The structural and morphological characterization of Fe3O4 and Si-Im-HSO4 MNPs nanostructure were performed by measuring SEM using a Philips XL30 scanning electron microscope. The surface morphologies of the Fe3O4 nanoparticles without modifiers and Si-Im-HSO4 MNPs are shown in Figs. 3A and 3B.
The TEM images of MNPs and Si-Im-HSO4 MNPs are presented in Fig. 4, showing almost homogeneous and uniform distribution of these particles in the powder samples. Figure 5 shows the magnetization curves of the prepared MNPs, and Si-Im-HSO4 MNPs. The magnetization curve of MNPs exhibited no eminence effect (indicating the superparamagnetic property) with saturation magnetization of about 60 (emu g-1). As seen in Fig. 5, similar to magnetite particles, MNPs, and Si-Im-HSO4 MNPs nanocomposites also indicate a zero remanence Ms and coercivity, suggesting that the superparamagnetic behavior is still retained with the nanocomposite materials.
Fig. 2. XRD pattern of (A) MNPs, (B) Si-Im-HSO4 MNPs.
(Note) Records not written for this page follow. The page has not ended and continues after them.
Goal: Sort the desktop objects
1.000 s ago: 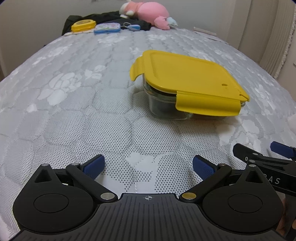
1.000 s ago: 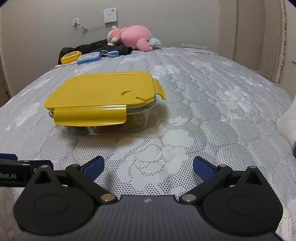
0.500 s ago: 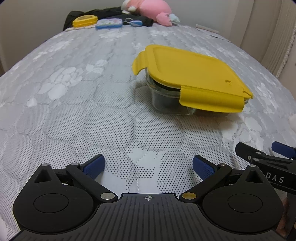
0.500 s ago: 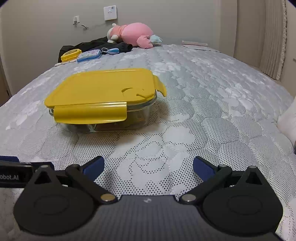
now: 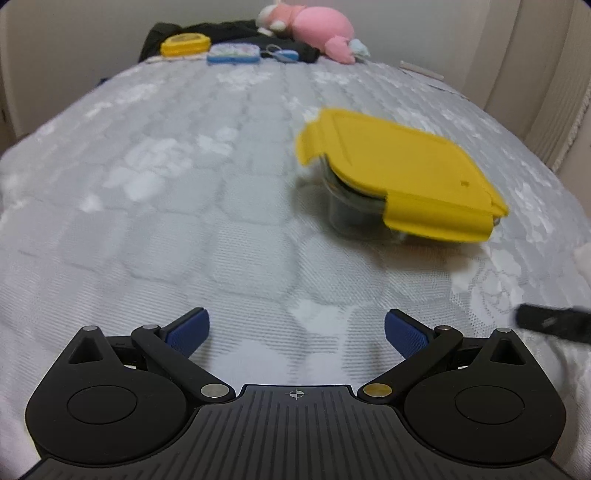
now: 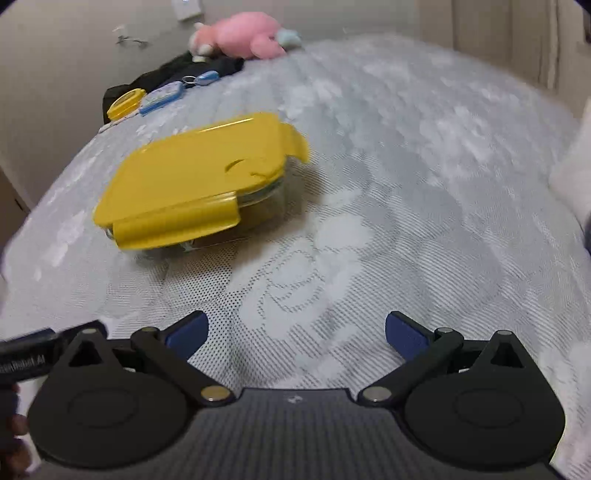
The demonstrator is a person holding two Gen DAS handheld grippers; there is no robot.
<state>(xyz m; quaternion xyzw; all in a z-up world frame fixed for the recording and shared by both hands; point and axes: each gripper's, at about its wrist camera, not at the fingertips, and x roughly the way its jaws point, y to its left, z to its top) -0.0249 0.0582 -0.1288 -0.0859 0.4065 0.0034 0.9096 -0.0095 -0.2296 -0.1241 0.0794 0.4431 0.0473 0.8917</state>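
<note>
A glass container with a yellow lid (image 5: 399, 173) (image 6: 199, 173) rests on the grey patterned mattress (image 5: 184, 206), its lid sitting loosely with the clip flaps out. Dark items show dimly through the glass. My left gripper (image 5: 297, 328) is open and empty, well short of the container, which lies ahead to its right. My right gripper (image 6: 295, 328) is open and empty too, with the container ahead to its left. Part of the right gripper (image 5: 550, 321) shows at the left view's right edge; part of the left gripper (image 6: 33, 350) shows at the right view's left edge.
At the far end lie a pink plush toy (image 5: 314, 29), dark clothing (image 5: 221, 37), a small yellow box (image 5: 184, 44), a blue-rimmed case (image 5: 232, 55) and a blue key fob (image 5: 282, 55). A white pillow (image 6: 572, 166) sits at the right.
Both views have risen and tilted, and both are blurred by motion. The container looks farther from both grippers. Both grippers stay open and empty.
</note>
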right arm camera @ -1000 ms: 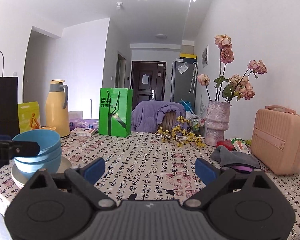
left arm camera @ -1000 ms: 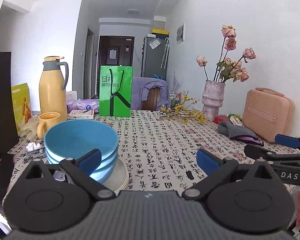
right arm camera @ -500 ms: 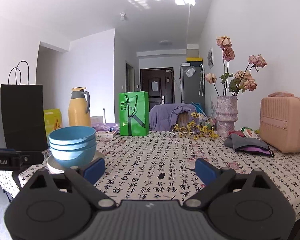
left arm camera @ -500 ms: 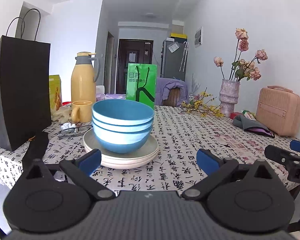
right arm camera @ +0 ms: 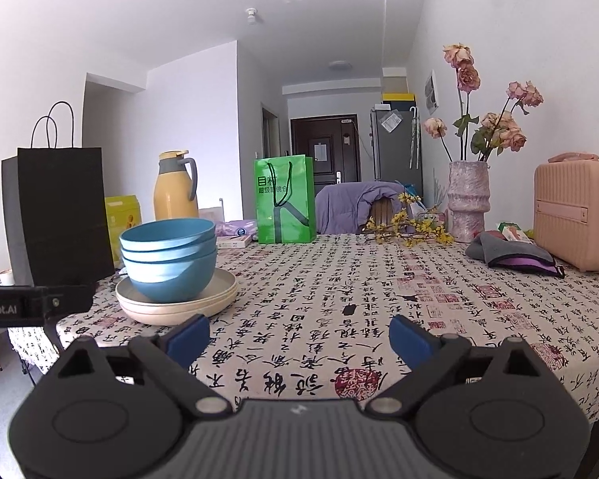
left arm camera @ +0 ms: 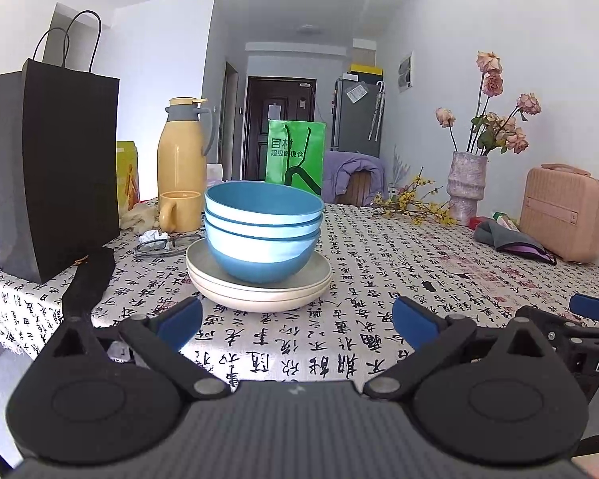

Application of Si-Im-HSO4 Ionic Liquid Supported on MNP as Magnetic Catalyst for the Regioselective Ring Opening of Epoxides in Water
The catalyst concentration varied over a range of 5-25 mg Si-Im-HSO4 MNPs on the basis of the total volume of the reaction mixture. As mentioned before, we have carried out the reaction of 2,3-epoxypropyl phenyl ether with potassium thiocyanate. Different reaction conditions have been studied for optimization (Table 1). Entry 6 in Table 1 shows optimization of reaction conditions. After optimizing the conditions, we examined the generality of these conditions to other substrates using several epoxides. The reaction proceeds efficiently in all cases. Different epoxides underwent ring opening easily in the presence of Si-Im-HSO4 ionic liquid supported on MNP at 80 °C condition in water (Table 2). The products were formed in excellent yields. The conversion was completed in 10-40 min.
Fig. 3. SEM images of (A) MNPs, (B) Si-Im-HSO4 MNPs.